Scotiabank increases its dividend

(Toronto) Scotiabank became the first major bank to increase its dividend since restrictions to this effect were lifted, as it kicked off this week’s quarterly banking results on Tuesday.






The bank said it was increasing its quarterly dividend by 10 cents to $ 1 per share. It also plans to repurchase up to 24 million of its shares after reporting higher earnings for its fourth quarter, while announcing an accelerated digital migration for its international banking division.

The increase in shareholder payouts and the share buyback program follow a decision by the Office of the Superintendent of Financial Institutions, which earlier this month lifted restrictions it put in place at the start of the month. COVID-19 pandemic, allowing federally regulated banks and insurers to increase their dividends, resume their share buybacks and increase executive compensation.

Scotia CEO Brian Porter said in a conference call with analysts on Tuesday that the payment increases came as the bank largely recovered from the effects of the pandemic.

“Our industries have returned to or exceeded their pre-pandemic profit levels. ”

He said the pandemic had also accelerated the pace of digital adoption in its international division and that this trend had not reversed as the pandemic receded.

“Obviously, the pandemic has changed a lot of things in terms of customer preferences. […] Digital sales in our international operations have doubled since 2019. That’s a big number. ”

As a result, Scotiabank said it was recording a restructuring charge of $ 126 million related to a 10% reduction in the number of its international branches and a 7% decline in its full-time employees.

Cuts to continue in operations in Latin America and the Caribbean, where Scotia said it has seen digital adoption rise from 35% to 50% in most countries, and above 65% in Chile and Colombia.

Porter, however, said the bank is not seeing the same trend nationally.

“The acceleration and adoption of digital internationally is much faster than here in Canada in terms of customer preferences, and we need to be aware of that. ”

The pandemic has also changed home buying habits and contributed to a sharp rise in house prices in Canada, especially relative to profits, but Dan Rees, head of the Canadian banking group at Scotia, said indicated that he expected lower demand in the future.

“We believe the offer supports price appreciation. And while this persists, if rates go up earlier in the year, as I think many of us expect, we expect it to slow demand. ”

He added that the money left as a legacy in families would be an important support for the growth of mortgages in the future, while minimizing the risks in terms of high credit scores of borrowers and lack of growth. home equity line of credit loans.

Profits and revenues up at 4e trimester

Scotiabank posted net income of $ 2.6 billion, or $ 1.97 per share, for the fourth quarter ended October 31, compared to that of $ 1.9 billion, or $ 1.42 per share, in the same quarter last year.

Its revenues totaled nearly $ 7.7 billion, up from $ 7.5 billion a year earlier.

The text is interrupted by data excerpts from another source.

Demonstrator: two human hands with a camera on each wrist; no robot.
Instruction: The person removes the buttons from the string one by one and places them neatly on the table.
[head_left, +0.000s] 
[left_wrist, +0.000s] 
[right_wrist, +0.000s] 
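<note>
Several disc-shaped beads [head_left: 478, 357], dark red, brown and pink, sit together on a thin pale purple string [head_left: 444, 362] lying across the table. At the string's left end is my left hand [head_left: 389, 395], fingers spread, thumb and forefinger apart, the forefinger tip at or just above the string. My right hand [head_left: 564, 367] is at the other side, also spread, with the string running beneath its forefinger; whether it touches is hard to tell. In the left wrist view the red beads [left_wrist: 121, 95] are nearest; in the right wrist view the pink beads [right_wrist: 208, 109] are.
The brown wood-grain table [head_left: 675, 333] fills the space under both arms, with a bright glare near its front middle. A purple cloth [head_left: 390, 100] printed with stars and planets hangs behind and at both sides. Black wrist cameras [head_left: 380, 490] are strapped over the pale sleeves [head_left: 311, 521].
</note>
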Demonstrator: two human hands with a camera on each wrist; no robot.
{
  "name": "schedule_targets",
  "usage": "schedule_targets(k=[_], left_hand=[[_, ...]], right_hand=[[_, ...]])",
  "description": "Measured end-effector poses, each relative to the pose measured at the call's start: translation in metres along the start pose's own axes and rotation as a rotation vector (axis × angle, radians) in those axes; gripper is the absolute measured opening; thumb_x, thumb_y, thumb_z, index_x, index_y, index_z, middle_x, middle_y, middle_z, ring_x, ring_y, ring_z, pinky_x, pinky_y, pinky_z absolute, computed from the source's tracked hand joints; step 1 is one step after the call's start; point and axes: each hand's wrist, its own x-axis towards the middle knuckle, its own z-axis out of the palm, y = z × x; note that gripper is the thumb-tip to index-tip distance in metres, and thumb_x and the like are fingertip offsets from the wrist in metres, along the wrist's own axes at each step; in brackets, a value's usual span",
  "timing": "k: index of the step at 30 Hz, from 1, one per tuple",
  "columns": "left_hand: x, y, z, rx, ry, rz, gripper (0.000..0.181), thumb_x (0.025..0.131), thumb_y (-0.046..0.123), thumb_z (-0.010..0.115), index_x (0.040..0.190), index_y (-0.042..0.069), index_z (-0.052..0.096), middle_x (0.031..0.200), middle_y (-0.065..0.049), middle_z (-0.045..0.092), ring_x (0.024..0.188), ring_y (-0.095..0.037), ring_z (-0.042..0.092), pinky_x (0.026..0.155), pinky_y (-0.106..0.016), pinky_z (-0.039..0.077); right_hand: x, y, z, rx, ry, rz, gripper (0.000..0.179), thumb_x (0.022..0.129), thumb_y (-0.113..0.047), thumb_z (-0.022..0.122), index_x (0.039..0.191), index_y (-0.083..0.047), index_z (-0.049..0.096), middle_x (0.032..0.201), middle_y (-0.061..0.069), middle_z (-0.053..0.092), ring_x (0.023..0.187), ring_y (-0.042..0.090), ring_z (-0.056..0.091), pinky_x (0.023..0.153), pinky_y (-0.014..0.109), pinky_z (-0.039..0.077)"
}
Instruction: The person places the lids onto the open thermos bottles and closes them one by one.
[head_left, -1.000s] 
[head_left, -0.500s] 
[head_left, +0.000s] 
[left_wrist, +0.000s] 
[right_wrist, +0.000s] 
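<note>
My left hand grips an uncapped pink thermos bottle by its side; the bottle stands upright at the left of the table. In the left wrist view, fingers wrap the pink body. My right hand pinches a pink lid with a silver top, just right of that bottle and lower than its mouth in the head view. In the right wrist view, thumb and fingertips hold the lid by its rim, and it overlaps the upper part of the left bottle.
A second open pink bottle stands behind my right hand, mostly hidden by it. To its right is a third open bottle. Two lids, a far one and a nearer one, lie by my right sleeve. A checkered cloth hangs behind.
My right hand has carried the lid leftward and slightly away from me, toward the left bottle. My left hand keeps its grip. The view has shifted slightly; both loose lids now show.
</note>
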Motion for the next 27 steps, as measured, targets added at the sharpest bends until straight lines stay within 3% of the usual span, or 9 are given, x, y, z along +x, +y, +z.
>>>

Excluding non-recurring items, Scotiabank reported adjusted earnings of $ 2.10 per share, up from $ 1.45 per share in the fourth quarter of last year.

Analysts on average expected Scotia to make adjusted earnings of $ 1.90 per share, according to data compiled by financial data firm Refinitiv.

The bank’s credit loss provisions fell to $ 168 million in the fourth quarter, from $ 1.13 billion a year earlier and $ 380 million in the third quarter.

“The write-backs of provisions for credit losses supported this performance, and this is mainly due to improved macroeconomic forecasts and strong credit quality,” observed Carl De Souza, Senior Vice President and Head of banking team at DBRS Morningstar.

He pointed out that a key area going forward would be non-mortgage growth, including credit card loan balances, which are not growing much yet as customers still have extra cash.

“Mortgage balances have fueled loan volumes, but going forward we would like to see what happens with non-mortgage loan volumes. ”

Scotiabank said its Canadian banking operations brought in $ 1.2 billion, up from $ 778 million in the same quarter last year.

International banking earned $ 528 million, up from $ 263 million a year ago, while global wealth management earned $ 385 million, up from $ 323 million. Banking services and global markets gained $ 502 million, compared to $ 460 million.

For its full year, Scotiabank said it earned nearly $ 10 billion or $ 7.70 per share, from total revenues of $ 31.3 billion, compared with profit of nearly $ 6.9 billion or $ 5.30 per share. share, on 31.3 billion in revenue a year earlier.

Scotiabank’s adjusted earnings for the full year totaled $ 7.87 per share, compared to $ 5.36 per share last year.